I use an Epson 740 printer and always boot back into my Classic partition when printing pictures...the options are much easier to set up in OS9 than in OSX...i've messed up several times when trying to print in OSX.

I also boot back into OS9.x when burning CD's with Toast...I have made coasters in OSX, but I can't remember the last Coaster in OS9.

I still use an older Quicken version and American Heritage Dictionary which require Classic...My Appleworks 6.2.4 application is installed on the OS9 partition, although I can run it from OSX without starting Classic .

I have several reference CD's which require OS9 and earlier to run...e.g.,ABA Family Legal Guide, 3D Atlas, Family Doctor, Mayo Family Health, GME97...be a shame to toss them.

And a Passel of different games which can only run in Classic.

I'm afraid I fail to see why a lot of folks see it as a plus to drop OS9 altogether...i'd feel shortchanged if I couldn't still use it.

Matt


----------



## toast (Nov 4, 2002)

I run them in OS9 :

- Quark XPress
- Acrobat Distiller
- Macromedia Fontographer
- Unreal Tournament
- Quake 3

All of them are either faster or only available under OS9.

Most of the time, I need to open Photoshop 7, Illustrator 10 and Quark 5 simultaneously, as well as Acrobat Distiller, a browser, and iTunes  . I'm able to do this and to keep speed intact only with OS9.


----------



## goynang (Nov 4, 2002)

I use classic for Photoshop - don't really want to stump up the cash for v7 but guess I might do when I eventually get a new machine. Doesn't seem worth it on my 300mhz g3!!

Also used to use classic for dreamweaver but have kind of moved over to using BBEdit more recently on X instead (get better code by hand anway!).

All the applications I use are now on X - the only reason I might not actually have them is for financial reasons rather than of availability.

Have given up playing games on my mac as my Rage Pro doesn't really cut it anymore and gives no OpenGL in X. Got a gamecube instead.

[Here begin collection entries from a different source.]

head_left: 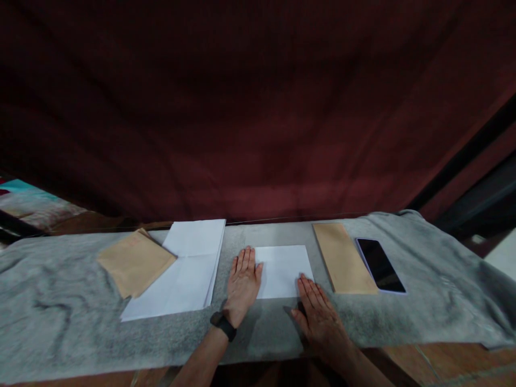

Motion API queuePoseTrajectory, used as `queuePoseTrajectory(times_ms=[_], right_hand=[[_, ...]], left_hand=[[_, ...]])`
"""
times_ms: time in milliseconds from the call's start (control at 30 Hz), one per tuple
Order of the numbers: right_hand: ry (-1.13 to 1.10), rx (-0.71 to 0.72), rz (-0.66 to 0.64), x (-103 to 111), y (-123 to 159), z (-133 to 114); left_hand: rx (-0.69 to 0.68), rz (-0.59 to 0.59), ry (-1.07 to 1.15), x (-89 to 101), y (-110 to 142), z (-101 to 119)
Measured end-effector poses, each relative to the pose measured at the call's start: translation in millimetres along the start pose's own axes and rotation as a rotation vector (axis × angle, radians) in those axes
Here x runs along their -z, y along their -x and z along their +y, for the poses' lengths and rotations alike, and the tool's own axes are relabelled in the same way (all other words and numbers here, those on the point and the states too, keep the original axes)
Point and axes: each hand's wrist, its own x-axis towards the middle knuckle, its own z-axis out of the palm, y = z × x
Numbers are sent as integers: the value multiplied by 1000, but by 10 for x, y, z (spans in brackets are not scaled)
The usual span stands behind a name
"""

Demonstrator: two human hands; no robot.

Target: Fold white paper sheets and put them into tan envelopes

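Note:
A white sheet of paper [282, 269], apparently folded, lies flat in the middle of the grey cloth. Along its left edge rests my left hand [244, 279], palm down with the fingers stretched out. My right hand [316, 309] touches the sheet's lower right corner, its fingers extended and the thumb apart. Neither hand grips anything. Left of my left hand is a stack of larger white papers [189, 274] with a crease across the top one. A brown envelope [342, 258] lies to the right of the sheet.
More brown envelopes [135, 260] overlap the left side of the paper stack. A smartphone [381, 265] with a dark screen sits beside the right envelope. The grey cloth [258, 333] covers the long surface. A dark red curtain [258, 134] hangs behind it.

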Motion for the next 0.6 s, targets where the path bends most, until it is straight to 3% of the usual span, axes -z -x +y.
queuePoseTrajectory(times_ms=[200,300,400,500,600], right_hand=[[-4,-101,-41,8,-86,-17],[-36,-177,-94,93,-271,-30],[-118,-159,-120,147,-488,-73],[-174,-135,-115,91,-654,-137],[-176,-130,-135,-40,-746,-178]], left_hand=[[28,40,-16,55,31,42],[-66,73,29,83,61,183],[-201,34,90,66,116,369],[-316,-2,121,0,175,512],[-347,-27,126,-60,208,576]])
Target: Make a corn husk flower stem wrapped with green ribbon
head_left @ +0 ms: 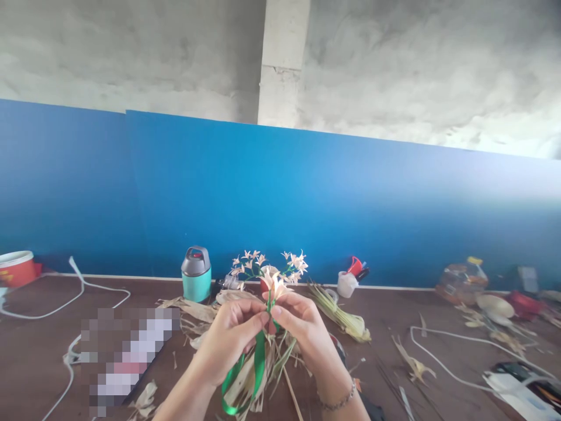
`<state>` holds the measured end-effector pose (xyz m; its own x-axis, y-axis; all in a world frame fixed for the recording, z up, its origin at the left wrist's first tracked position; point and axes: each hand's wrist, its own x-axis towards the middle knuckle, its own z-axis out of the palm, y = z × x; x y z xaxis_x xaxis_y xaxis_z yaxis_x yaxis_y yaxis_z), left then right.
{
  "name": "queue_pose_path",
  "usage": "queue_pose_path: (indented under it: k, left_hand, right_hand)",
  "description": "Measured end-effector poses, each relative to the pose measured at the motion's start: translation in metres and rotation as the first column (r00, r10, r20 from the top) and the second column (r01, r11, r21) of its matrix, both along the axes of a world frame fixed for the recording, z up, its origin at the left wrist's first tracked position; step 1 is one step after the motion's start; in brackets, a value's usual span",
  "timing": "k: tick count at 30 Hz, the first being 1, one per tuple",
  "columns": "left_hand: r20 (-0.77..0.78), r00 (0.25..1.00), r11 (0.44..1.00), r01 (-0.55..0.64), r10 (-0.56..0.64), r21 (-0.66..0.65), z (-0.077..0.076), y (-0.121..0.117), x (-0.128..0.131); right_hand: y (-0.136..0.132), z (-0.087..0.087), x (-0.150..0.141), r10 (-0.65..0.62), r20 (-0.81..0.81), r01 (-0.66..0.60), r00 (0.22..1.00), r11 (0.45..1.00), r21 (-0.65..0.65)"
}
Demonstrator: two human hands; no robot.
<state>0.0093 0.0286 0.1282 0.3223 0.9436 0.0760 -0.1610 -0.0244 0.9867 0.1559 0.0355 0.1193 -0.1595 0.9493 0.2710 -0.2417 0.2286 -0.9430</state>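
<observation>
Both hands, L [234, 330] & R [302, 327], had fingers pinched on the pale, pointy flower's [277, 286] green stem, w/ shiny green ribbon [259, 363] looping below, over dry, crinkly husks [245, 377].

This looks like a craft workspace, perhaps a small handmade-flower workshop. A dark brown tabletop [48, 327] carries scattered dry, pale husk strips [197, 310], a tied bundle of pale green stalks [339, 313], small pale pink artificial flowers on green stems [295, 263], and a white cup with red-handled and dark tools [347, 283]. White cables [456, 333] trail across it. Behind stand a plain blue partition panel [307, 199] and a bare, stained grey concrete wall [175, 64].
</observation>
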Motion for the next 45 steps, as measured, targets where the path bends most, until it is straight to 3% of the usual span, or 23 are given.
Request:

Hardly ever actually boot into os 9. Perhaps only for the odd session on Cubase but don't really get time for that much these days! (Is  Cubase on X yet?)


----------



## mindbend (Nov 4, 2002)

Lingering thorns in my side:

Quickbooks (done in 1st qtr 2003)
Distiller (Carbon anytime, anyone?)
Myth II for hardware rendering
Director 8.5 (Get with the freaking program, Macromedia!)
CuBase until two days ago (tho X version is BUGGY as hell so far)
Extensis Portolfio (you said SUMMER 2002. Summer is gone, jerks)


In six months I should be 100% OS X, but I will leave OS 9 around for at least six months after that, cuz you never know and relatively speaking it takes up little space.


----------



## chevy (Nov 4, 2002)

Only my children use Classic: for a few games and to chat on www.caramail.com (Java based chat engine)


----------



## MacLuv (Nov 4, 2002)




----------



## Factor41 (Nov 5, 2002)

On my G3 and G4 I only go back for Quark (less so now I have InDesign 2) and if I need to print edge to edge on my Stylus1290. My Umax won't run 10 and our computers at work are rubbish (plus the fact that we use Quark for everything) so we're still on 9.1 and 9.2 respectively.

As soon as Epson catch up with their drivers, Quark's gonna struggle to hang on!


----------



## Dehuti (Nov 5, 2002)

Full time, but OS X is a bit to slow.


----------



## adambyte (Nov 5, 2002)

I use classic, still. Why not? It's only 300 MB, and it's a whole other operating system, whcih let's me use a whole other world of programs:

Photoshop 5 (I'm too cheap to upgrade)
SimCity 2000 (Came on two floppies... best Sim game ever)
Final Cut Pro 2 (too cheap to upgrade, and there's no "real time" effects on my TiBook, so why bother?)


----------



## toast (Nov 5, 2002)

adambyte is right, Classic is light, fast, and you can still use a huge range of software through it. That's why I keep a Classic partition on my drive (2Gb partition out of 20).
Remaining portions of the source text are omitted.